Because of similar pottery finds, archaeologists claim that more than two hundred Lapita sites have since been uncovered, ranging about 2500 miles from coastal and island Melanesia—the area between the Bismark archipelago and New Caledonia—and as far east as Fiji, Tonga and Samoa. Even if this is true, from the map it is easy to see that the currents would allow such movement, and these areas, considering beginning at Bismark (Siassi/Umboi) through the Solomons, Coral Sea islands, Chesterfield islands, etc., into Vanuatu and New Caledonia islands would not be that much of a sail—it is far different to sail from there to French Polynesia, a distance of about 4500 miles, without favorable currents or winds, or close sprinkling of islands.

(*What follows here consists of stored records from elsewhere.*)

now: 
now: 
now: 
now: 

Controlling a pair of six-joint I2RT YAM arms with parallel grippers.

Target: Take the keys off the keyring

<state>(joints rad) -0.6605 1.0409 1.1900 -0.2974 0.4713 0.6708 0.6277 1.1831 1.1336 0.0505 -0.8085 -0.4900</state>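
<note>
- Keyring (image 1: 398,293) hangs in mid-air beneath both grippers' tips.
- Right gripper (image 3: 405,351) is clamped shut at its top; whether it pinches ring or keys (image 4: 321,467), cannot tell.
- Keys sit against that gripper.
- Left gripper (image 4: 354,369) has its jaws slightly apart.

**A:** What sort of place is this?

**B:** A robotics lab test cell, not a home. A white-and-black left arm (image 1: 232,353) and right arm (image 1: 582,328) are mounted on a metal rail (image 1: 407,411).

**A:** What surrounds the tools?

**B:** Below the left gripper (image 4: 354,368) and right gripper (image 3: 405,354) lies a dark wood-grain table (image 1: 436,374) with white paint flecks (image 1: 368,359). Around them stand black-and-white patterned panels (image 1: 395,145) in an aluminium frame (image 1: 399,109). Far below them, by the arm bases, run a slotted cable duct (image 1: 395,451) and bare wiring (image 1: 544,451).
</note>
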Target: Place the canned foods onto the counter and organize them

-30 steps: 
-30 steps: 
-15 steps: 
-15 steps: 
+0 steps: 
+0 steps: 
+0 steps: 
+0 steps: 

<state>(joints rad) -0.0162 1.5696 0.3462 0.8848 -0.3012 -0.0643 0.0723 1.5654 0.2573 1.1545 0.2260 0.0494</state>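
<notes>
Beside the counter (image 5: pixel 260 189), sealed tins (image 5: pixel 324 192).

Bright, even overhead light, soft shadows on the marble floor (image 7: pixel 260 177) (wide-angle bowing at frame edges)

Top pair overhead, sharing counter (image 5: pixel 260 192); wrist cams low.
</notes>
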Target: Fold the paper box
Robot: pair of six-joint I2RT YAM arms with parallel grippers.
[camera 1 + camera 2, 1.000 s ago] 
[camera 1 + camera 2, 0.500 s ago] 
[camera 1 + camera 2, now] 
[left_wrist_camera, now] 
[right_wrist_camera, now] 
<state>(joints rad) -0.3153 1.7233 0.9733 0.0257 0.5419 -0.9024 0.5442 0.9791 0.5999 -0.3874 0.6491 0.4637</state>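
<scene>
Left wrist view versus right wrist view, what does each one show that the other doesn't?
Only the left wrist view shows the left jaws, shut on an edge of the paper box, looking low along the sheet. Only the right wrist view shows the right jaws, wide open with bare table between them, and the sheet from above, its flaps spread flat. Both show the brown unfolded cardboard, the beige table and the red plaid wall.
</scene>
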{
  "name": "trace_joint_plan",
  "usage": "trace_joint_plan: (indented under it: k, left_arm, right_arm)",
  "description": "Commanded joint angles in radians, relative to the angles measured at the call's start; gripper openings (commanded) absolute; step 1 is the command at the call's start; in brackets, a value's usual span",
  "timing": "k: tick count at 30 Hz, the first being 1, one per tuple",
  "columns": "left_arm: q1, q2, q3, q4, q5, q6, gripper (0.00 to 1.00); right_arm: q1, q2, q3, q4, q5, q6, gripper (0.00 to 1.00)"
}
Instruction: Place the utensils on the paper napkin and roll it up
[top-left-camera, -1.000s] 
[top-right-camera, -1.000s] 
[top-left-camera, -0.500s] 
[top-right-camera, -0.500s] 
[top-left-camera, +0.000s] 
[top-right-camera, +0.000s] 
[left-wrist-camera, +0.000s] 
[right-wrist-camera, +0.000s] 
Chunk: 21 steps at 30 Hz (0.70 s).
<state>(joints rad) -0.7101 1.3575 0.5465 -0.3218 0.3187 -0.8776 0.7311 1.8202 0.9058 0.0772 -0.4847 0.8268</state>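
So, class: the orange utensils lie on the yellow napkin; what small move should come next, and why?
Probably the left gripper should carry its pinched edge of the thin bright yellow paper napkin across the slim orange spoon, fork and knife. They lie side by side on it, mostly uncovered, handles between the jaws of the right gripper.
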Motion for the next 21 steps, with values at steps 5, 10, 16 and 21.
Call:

    Thus, while archaeologists believe that the Lapita is the ancestor of historic cultures in Polynesia, Micronesia, and some coastal areas of Melanesia. The characteristics of the Lapita culture are the extension of human settlement to previously uninhabited Pacific Islands scattered over a large area, distinctive geometric dentate-stamped pottery, the use and widespread distribution of obsidian, and the spread of Oceanic languages is still based almost solely on the pottery first found and believed first made in the Bismarck archipelago. Yet, being able to sail the huge, open distances from Melanesia to Polynesia, as shown in the map below, is simply out of the question in canoes, against the winds and currents that are very different in the eastern South Pacific than in the western South Pacific.
According to the “pottery” archaeologists, “Classic” Lapita pottery was produced between 1350 and 750 B.C. in the Bismarck Archipelago. Written history of this area did not begin until European navigators first sighted New Guinea in the early part of the 16th century. There is no written history prior to that time—meaning the idea that the islands were settled as early as 1600 BC as archaeologists claim, there would have been 3200 years between these two dates, which is a point that should he thoroughly understood. 3200 years with a single piece of history other than some broken sherds of pottery.
    When the Europeans arrived, the people of the islands still relied on bone, wood, and stone tools. They had developed a productive agricultural system and traded along the coast (mainly in pottery, shell ornaments and foodstuffs) and in the interior (exchanging forest products for shells and other sea products).
    The first known Europeans to sight New Guinea were probably the Portuguese and Spanish navigators sailing in the South Pacific in the early part of the 16th century. In 1526–1527 the Portuguese explorer Jorge de Menezes accidentally came upon the principal island and is credited with naming it "Papua," after a Malay word for the frizzled quality of Melanesian people's hair. The Spaniard Yñigo Ortiz de Retez applied the term "New Guinea" to the island in 1545 because of a perceived resemblance between the islands' inhabitants and those found on the African Guinea coast.
    Although European navigators visited the islands and explored their coastlines thereafter, European researchers knew little of the inhabitants until the 1870s, when Russian anthropologist Nicholai Muklukho-Maklai made a number of expeditions to New Guinea, spending several years living among native tribes, and described their way of life in a comprehensive treatise.
Lapita Pottery has a distinct color, shape and engravings; however, they are not so distinct that they are unlike any pottery anywhere else in the world

Lapita pottery from Vanuatu, Museum in Port Vila. The low-fired earthenware pottery, often tempered with shell or sand, is typically decorated with a dentate (toothed) stamp. It has been theorized that these decorations may have been transferred to or from less hardy mediums such as tapa (bark cloth), mats or tattoos.
    While it is unknown, researchers suppose that the "Lapita people" spoke Proto-Oceanic, a precursor of the Oceanic branch of Austronesian. However, given the difficulty of linking non-literate material culture to languages, this attribution cannot be verified by independent sources, though it is claimed to be one of the tracking devices used to follow the Lapita culture’s expansion into Polynesia.